▶ Task details
Please return every line below that contains the string "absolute".

[Dataset items]
========

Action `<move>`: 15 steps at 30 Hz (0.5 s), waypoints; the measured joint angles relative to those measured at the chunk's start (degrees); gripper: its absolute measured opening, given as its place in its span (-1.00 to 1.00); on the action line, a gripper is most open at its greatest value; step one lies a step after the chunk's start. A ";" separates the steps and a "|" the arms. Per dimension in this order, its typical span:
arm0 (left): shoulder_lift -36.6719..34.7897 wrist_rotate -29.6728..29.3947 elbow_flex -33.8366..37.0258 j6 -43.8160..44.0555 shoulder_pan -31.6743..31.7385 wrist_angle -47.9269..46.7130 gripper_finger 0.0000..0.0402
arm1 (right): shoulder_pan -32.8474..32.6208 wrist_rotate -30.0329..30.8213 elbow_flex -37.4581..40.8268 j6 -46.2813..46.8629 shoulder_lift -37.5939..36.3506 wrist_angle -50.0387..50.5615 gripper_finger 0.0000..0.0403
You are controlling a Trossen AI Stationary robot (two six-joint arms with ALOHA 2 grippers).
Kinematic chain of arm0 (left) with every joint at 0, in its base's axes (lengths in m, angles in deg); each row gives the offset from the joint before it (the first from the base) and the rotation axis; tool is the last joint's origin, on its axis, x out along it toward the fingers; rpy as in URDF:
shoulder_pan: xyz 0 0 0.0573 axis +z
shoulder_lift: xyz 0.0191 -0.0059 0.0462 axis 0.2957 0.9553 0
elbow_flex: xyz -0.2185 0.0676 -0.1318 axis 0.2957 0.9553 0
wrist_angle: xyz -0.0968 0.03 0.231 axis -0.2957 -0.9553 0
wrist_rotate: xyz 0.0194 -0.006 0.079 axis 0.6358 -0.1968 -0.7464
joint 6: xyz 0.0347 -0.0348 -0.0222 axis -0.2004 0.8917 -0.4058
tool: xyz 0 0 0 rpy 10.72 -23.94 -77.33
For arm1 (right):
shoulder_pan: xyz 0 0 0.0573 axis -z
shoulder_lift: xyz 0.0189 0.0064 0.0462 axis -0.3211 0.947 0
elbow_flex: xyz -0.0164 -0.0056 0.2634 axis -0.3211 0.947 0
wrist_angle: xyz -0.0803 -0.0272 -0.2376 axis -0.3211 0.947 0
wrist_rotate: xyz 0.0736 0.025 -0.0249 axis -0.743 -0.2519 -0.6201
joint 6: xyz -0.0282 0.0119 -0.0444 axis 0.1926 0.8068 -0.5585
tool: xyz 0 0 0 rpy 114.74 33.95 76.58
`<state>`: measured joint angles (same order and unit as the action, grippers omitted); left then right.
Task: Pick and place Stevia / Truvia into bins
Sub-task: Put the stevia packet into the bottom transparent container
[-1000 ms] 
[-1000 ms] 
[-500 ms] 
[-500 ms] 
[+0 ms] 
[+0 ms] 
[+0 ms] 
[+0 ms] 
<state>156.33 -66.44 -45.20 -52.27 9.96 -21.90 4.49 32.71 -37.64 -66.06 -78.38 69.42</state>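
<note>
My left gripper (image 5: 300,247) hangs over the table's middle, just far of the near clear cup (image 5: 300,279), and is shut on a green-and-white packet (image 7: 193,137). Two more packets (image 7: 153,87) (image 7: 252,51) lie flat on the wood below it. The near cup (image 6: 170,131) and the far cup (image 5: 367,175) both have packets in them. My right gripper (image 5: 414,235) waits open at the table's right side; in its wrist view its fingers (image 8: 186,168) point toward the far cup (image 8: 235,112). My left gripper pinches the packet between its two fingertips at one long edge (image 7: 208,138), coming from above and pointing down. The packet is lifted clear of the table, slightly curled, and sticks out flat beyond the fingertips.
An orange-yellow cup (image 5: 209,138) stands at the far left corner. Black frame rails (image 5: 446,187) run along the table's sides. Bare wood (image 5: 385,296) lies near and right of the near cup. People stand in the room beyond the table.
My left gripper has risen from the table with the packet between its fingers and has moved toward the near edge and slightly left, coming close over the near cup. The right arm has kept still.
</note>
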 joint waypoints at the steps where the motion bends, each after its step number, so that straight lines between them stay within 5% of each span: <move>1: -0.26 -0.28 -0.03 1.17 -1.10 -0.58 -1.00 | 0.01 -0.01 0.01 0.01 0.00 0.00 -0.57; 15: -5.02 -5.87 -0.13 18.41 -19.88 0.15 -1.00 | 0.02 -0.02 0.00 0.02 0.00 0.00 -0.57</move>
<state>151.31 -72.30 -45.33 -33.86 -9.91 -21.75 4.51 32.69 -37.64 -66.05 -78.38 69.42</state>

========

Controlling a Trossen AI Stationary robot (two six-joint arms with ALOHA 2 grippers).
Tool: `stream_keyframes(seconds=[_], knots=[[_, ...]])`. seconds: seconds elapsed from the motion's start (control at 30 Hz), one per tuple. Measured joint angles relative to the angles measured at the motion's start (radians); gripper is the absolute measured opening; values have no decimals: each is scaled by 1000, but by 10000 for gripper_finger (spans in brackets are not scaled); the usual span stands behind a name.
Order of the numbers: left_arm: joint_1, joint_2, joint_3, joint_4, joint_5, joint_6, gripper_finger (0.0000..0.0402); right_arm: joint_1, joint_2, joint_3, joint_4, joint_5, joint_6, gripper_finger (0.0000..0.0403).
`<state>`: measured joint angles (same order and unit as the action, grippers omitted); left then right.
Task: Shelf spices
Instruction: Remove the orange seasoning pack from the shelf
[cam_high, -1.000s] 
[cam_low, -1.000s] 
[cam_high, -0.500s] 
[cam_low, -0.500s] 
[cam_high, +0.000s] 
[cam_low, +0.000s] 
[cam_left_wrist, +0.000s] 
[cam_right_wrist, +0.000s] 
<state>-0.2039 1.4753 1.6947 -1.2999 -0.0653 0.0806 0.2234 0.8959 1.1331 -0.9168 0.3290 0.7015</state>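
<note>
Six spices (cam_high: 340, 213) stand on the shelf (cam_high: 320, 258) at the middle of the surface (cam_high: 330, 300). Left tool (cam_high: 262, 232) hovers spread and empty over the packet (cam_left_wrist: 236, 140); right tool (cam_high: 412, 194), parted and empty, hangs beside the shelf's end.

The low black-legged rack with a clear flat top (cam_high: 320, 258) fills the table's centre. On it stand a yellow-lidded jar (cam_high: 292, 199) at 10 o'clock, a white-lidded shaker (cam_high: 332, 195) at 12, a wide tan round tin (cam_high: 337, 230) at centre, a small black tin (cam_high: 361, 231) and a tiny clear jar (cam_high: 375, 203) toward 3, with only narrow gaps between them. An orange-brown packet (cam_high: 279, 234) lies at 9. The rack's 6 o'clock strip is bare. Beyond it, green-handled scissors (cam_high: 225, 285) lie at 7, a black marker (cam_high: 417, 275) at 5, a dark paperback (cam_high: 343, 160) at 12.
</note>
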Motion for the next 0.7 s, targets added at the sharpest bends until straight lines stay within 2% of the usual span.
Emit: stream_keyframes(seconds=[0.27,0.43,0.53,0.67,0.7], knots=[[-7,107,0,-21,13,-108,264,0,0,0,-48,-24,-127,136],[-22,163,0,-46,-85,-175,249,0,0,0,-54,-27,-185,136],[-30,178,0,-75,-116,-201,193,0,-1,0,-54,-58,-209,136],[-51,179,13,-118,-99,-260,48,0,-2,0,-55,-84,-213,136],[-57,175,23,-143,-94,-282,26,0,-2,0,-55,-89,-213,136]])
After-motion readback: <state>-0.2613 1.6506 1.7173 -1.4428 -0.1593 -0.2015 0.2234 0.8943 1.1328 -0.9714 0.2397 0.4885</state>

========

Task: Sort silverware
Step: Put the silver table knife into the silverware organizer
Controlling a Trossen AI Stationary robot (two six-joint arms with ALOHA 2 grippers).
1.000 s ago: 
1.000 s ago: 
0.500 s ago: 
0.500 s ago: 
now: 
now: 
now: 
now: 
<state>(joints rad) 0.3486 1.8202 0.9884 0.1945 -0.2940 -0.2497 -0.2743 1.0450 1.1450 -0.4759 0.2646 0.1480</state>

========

▶ Exercise output
Action `<move>`: 15 steps at 30 Hz (0.5 s), waypoints; the measured joint angles relative to those measured at the chunk's start (degrees); gripper: its absolute measured opening, given as its place in its span (-1.00 to 1.00); on the action line, a gripper is most open at its greatest value; step one lies a step after the chunk's start. A ";" separates the steps and a "|" the arms. Per dimension in this order, its typical span:
Tool: `stream_keyframes(seconds=[_], knots=[[_, ...]])`. seconds: seconds elapsed from the motion's start (control at 30 Hz), one per tuple. Measured joint angles relative to the angles measured at the motion's start (radians); gripper is the absolute measured opening; values have no decimals: each is scaled by 1000, but by 10000 for gripper_finger (spans in brackets are not scaled); the usual span stands behind a name.

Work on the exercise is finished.